There is ZERO problem with anything being "lightly discarded". We're talking about crap that is literally taken as "word of god" by a majority of the population. It took fucking SIX HUNDRED THOUSAND dead Americans to get rid of slavery. It countless court battles every year, and countless criminal arrests every year, eternally fighting back Biblical versions of Sharia law. We have a large minority of the population who vote for whatever politician proclaims their adherence to the Bible the loudest, and an overwhelming majority of the population who refuse to vote for any politician who doesn't make at least some statement proclaiming the Bible is the Word Of God. We have people being murdered in Exorcisms.... and before you dismiss that as merely a few rouge extremists let me point out that one of the leading contenders for the next presidential race published a description of his own participation in a partcularly abhorrent violent crime, one which not-uncommonly ends up in a murder. And think deeply on the fact that many voters take that as reason FOR electing him to the presidency, and many are be accepting/neutral about it. If you strip the Biblical/religious angle out of that story, everyone involved should obviously be in fucking PRISON for what was done to that poor woman.

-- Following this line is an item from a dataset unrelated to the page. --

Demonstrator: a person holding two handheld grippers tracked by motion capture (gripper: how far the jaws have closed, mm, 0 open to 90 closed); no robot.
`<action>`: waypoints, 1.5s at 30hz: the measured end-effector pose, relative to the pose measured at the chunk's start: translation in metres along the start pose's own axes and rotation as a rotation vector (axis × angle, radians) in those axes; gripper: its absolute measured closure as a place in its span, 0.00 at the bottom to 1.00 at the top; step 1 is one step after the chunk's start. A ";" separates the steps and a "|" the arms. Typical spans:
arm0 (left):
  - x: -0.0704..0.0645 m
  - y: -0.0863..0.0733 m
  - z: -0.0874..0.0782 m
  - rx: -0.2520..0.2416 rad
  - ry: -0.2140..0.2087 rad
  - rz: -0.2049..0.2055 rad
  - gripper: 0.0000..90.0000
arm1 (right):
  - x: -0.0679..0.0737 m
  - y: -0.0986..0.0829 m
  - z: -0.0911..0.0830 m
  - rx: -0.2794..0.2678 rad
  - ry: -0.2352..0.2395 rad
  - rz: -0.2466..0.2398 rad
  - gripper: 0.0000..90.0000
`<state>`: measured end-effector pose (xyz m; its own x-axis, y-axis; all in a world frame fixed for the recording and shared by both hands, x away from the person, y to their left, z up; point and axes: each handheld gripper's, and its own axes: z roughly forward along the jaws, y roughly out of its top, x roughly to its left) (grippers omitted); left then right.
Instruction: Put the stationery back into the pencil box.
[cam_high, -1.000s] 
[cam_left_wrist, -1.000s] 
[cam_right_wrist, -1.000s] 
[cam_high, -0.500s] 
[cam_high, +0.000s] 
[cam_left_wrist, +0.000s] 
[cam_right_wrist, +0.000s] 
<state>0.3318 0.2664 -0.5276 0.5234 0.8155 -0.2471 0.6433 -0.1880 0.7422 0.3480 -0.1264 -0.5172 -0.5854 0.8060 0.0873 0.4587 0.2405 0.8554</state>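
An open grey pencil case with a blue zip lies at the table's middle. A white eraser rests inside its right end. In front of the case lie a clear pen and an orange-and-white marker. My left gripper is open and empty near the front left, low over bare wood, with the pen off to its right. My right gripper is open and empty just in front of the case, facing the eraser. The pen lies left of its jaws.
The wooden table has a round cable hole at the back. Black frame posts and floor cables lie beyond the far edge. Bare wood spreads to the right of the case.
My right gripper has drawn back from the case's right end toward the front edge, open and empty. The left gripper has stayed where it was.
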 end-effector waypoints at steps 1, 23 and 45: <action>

Most people aren't religious fanatics, but for a large majority of the population anything related to the Bible is given at least a passive level of default acceptance... even when it's a State Governor and possible presidential candidate recounting their participation in an abhorrent violent crime, it is passively accepted as a non-story. Even when it's someone actually campaigning for presidential candidate nomination on video participating in a ritual for protection against witchcraft in the name of Jesus, it's a non-story. No reporter cites Exodus 22:18 Thou shalt not suffer a witch to live and asks whether there should be capitol punishment if a witch is caught.

No, there's NOT ONE case of "good solid advice" from the Bible being "lightly discarded". What we have in anything Biblical being deeply entrenched, with literally violent force from fanatics and passive acceptance by "moderates". What we have is an almost impossible series of struggles over endless centuries trying to dislodge the most toxic bits one-by-one.

If you want to argue your case you're going to have to do better than some empty handwave that there exists some sort of "good advice" being "lightly discarded". You're going to have to have to identify one or more examples of supposed "good advice". I rather suspect that any example you try to give will fall into at least one of three categories. Either (1) it was never particularly good advice (2) maybe it was "good advice" for a primitive barbaric society but it's not very good advice today, and/or (3) maybe it is "good advice" but it's a Golden-History fantasy to believe the advice was actually applied more in the past than it is today.